===== Dataset section

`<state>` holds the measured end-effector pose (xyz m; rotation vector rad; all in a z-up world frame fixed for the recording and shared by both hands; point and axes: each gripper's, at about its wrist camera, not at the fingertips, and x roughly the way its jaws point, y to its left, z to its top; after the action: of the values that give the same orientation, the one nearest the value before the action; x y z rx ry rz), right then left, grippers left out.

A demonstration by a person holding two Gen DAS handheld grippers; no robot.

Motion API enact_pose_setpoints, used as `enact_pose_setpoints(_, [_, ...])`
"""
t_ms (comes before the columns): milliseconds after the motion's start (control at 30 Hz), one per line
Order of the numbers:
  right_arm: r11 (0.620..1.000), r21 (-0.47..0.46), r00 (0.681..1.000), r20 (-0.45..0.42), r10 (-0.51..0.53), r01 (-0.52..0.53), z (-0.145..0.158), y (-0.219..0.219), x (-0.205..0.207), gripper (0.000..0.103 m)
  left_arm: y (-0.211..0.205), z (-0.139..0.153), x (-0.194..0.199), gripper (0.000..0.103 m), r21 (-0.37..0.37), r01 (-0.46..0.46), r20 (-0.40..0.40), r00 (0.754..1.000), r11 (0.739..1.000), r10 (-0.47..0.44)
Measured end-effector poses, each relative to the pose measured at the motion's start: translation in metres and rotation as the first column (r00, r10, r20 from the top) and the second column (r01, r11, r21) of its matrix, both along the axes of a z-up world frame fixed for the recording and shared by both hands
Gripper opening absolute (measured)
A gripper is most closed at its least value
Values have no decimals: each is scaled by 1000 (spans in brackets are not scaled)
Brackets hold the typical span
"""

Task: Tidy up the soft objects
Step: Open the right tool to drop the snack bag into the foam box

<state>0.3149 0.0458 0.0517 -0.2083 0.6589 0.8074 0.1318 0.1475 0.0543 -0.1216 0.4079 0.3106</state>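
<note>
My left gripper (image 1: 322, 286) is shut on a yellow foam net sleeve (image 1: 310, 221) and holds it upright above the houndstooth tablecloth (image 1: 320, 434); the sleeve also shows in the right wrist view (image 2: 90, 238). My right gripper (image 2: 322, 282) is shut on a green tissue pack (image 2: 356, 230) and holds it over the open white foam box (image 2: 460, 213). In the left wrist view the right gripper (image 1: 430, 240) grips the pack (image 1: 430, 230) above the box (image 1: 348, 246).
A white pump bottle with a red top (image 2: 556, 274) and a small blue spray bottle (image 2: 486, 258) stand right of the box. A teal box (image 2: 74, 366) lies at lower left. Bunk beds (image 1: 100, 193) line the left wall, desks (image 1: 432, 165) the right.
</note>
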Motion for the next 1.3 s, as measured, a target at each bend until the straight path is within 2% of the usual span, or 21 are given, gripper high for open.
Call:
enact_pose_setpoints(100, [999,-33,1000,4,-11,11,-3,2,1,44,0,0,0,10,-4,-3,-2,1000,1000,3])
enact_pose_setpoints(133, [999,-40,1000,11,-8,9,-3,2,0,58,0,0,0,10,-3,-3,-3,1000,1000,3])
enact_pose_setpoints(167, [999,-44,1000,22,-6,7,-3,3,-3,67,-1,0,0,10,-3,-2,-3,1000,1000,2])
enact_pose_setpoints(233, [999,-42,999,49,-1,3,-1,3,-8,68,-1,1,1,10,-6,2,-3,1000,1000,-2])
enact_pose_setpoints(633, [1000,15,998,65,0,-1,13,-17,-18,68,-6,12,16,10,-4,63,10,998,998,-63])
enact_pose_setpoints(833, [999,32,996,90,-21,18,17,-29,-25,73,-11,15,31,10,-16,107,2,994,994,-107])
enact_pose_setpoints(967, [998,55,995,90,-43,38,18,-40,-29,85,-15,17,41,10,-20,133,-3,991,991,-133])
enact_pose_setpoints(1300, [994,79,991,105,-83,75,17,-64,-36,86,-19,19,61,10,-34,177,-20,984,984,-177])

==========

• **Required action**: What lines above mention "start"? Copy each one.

• **Answer to the problem**:
t_ms (comes before the columns): milliseconds after the motion's start (control at 30 Hz), one per line
Measured end-effector poses, each relative to the pose measured at the motion's start: translation in metres and rotation as the first column (r00, r10, r20 from the top) and the second column (r01, r11, r21) of its matrix, both along the axes of a z-up world frame fixed for the recording and shared by both hands

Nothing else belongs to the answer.